[[ Data open ]]

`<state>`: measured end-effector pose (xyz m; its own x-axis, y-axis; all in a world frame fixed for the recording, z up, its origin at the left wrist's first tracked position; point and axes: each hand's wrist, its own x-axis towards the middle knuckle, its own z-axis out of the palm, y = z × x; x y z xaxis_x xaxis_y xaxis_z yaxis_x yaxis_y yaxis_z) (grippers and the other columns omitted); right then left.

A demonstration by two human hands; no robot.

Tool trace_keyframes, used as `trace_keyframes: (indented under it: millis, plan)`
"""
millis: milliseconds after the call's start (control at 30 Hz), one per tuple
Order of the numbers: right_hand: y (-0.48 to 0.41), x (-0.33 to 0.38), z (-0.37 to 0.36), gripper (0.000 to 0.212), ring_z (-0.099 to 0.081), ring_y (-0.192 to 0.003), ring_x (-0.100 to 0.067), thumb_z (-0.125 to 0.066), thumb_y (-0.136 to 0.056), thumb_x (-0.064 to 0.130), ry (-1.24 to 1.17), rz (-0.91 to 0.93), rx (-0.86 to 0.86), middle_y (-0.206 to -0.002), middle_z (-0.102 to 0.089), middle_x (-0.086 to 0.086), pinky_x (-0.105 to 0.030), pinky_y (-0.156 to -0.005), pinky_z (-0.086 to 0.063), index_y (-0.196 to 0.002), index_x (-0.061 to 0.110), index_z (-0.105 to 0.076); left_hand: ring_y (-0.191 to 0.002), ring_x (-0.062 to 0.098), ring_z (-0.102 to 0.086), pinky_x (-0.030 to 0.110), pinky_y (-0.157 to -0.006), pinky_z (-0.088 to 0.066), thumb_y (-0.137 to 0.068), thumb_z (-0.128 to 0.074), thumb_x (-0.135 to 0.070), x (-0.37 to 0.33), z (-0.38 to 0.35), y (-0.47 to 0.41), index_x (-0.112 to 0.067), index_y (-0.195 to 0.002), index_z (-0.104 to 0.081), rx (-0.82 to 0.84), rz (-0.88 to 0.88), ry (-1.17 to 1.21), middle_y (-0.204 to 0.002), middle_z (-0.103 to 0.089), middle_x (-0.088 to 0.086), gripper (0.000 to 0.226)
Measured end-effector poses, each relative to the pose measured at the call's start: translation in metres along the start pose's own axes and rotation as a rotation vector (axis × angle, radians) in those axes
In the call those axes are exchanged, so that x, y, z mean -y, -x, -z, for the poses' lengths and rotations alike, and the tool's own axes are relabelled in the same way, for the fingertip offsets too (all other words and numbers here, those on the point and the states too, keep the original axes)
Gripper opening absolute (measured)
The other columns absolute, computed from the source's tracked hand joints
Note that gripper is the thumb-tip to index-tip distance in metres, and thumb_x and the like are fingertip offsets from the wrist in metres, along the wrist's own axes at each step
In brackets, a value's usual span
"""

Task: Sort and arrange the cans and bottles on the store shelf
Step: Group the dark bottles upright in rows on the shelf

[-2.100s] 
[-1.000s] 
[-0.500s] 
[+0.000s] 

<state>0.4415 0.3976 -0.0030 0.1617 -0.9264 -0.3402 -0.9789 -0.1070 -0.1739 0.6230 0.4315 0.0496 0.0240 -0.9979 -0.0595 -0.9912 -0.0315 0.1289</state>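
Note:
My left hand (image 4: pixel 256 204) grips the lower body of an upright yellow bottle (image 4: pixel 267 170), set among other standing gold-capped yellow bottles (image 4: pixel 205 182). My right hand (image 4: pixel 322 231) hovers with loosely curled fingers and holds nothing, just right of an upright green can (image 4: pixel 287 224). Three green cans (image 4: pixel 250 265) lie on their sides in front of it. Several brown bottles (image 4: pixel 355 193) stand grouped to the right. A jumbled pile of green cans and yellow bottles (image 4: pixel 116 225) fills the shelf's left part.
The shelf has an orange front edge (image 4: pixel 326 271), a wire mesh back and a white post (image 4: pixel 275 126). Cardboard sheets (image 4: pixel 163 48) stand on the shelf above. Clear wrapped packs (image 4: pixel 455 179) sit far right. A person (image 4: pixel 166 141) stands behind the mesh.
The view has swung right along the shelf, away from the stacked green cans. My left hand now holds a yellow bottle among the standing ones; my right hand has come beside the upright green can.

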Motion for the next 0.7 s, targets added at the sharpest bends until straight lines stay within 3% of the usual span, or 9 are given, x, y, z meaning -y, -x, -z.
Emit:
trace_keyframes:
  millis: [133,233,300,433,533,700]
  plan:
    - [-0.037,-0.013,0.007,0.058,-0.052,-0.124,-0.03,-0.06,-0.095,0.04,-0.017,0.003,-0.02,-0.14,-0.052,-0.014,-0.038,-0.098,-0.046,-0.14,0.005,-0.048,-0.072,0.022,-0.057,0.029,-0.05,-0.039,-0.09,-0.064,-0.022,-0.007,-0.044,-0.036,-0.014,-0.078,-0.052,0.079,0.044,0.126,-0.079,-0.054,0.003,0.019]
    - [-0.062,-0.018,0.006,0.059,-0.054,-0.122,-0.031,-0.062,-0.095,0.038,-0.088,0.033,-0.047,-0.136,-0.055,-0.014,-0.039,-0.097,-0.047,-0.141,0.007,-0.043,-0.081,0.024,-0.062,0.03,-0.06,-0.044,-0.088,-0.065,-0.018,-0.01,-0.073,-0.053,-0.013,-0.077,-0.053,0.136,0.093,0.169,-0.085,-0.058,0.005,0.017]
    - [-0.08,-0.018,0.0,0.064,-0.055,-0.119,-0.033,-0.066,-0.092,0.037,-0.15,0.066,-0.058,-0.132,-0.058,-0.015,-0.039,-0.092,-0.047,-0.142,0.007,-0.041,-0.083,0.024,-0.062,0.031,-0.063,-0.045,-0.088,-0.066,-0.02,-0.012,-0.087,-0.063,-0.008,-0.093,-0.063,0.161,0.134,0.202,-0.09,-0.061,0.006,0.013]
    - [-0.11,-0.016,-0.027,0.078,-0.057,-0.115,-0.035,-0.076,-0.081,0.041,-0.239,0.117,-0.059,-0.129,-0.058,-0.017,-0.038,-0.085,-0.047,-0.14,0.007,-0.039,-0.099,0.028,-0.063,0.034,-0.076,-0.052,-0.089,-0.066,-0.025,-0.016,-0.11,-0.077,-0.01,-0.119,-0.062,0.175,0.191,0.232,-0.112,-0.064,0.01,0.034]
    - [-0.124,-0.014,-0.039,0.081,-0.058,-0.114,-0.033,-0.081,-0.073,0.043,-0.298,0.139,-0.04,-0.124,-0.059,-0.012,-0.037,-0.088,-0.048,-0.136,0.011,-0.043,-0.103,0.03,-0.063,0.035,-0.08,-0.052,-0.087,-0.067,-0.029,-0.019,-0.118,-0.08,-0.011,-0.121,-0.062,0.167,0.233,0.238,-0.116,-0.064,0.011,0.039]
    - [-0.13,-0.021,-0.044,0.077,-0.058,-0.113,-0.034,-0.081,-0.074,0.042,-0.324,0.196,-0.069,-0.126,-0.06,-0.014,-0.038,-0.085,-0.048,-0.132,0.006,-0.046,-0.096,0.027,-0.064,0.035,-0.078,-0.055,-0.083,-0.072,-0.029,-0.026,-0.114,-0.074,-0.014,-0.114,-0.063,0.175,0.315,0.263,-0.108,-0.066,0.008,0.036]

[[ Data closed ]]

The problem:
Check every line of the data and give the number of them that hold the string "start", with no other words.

Written answer:
2